English (255)  Dutch (2)  German (2)  Spanish (1)  All languages (260)
Showing 1-5 of 255 (next | show all)
Another phenomenal tale from one of my favorite author. Heartbreaking and beautiful. ( )
  kdegour23 | May 29, 2024 |
"God, she loved this place; she loved Alaska's wild ferocity, its majestic beauty. Even more than the land, she loved the people to whom it spoke. She hadn't realized until just this moment how deep her love for Alaska ran."

For me, "The Great Alone" has been perhaps the most unintentionally timely book of the year. Set in 1974, at the most basic level the book is the story of 13-year-old Leni Allbright, who moves to Alaska with her parents. Her father, Ernt, is a former POW from the Vietnam war and is clearly suffering from PTSD (in the time before medical professionals would know how to diagnose or treat this condition). Ernst's condition manifests itself in terrible ways for both his family and himself.

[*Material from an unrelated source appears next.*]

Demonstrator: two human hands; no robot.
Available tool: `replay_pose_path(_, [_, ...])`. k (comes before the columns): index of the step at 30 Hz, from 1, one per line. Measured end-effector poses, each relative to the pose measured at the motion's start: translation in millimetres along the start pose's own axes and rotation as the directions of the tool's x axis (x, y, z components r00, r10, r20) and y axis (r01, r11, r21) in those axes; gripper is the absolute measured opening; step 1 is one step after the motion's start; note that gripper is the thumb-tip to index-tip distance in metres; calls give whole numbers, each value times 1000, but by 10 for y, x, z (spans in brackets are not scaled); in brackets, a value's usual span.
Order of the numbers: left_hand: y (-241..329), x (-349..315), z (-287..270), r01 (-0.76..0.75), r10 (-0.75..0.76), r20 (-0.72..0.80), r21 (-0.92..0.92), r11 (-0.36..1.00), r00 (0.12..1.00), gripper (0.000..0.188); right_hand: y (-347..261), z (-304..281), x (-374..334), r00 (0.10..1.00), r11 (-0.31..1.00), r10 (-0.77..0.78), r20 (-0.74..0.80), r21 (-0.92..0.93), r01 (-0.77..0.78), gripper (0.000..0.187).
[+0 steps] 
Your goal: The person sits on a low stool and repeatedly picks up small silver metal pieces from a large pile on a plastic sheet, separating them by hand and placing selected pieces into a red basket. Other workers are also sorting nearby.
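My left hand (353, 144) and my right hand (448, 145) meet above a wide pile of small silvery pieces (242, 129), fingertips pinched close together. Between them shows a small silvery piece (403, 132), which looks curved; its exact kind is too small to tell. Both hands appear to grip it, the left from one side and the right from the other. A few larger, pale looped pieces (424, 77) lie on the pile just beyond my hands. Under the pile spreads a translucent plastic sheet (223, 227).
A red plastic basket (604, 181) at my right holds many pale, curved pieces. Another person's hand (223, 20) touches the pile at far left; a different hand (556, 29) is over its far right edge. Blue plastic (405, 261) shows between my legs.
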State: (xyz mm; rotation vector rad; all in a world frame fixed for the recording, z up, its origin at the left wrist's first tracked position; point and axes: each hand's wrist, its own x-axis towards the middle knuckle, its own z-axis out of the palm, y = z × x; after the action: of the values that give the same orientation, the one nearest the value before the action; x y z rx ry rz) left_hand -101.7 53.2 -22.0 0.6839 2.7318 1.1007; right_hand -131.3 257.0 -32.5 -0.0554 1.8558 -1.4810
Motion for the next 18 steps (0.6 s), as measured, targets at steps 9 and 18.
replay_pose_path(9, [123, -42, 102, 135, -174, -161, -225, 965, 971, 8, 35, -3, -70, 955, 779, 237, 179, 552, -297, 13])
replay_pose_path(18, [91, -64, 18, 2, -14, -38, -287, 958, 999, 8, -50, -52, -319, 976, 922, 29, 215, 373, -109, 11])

The themes of the book feel like they could have been taken from today's headlines: a rage against modernity, conspiracy theories, suspicion of "the government," and an obsession with guns: "Alaska was full of fringe-ists. People who believe in weirdo things and prayed to exclusionary Gods and filled their basements with equal measures of guns and Bibles." I couldn't help but read the book and think of all the divisions that exist in our country today.

Hannah pulls all these themes together and creates a moving (and highly-readable) story that the reader won't soon forget.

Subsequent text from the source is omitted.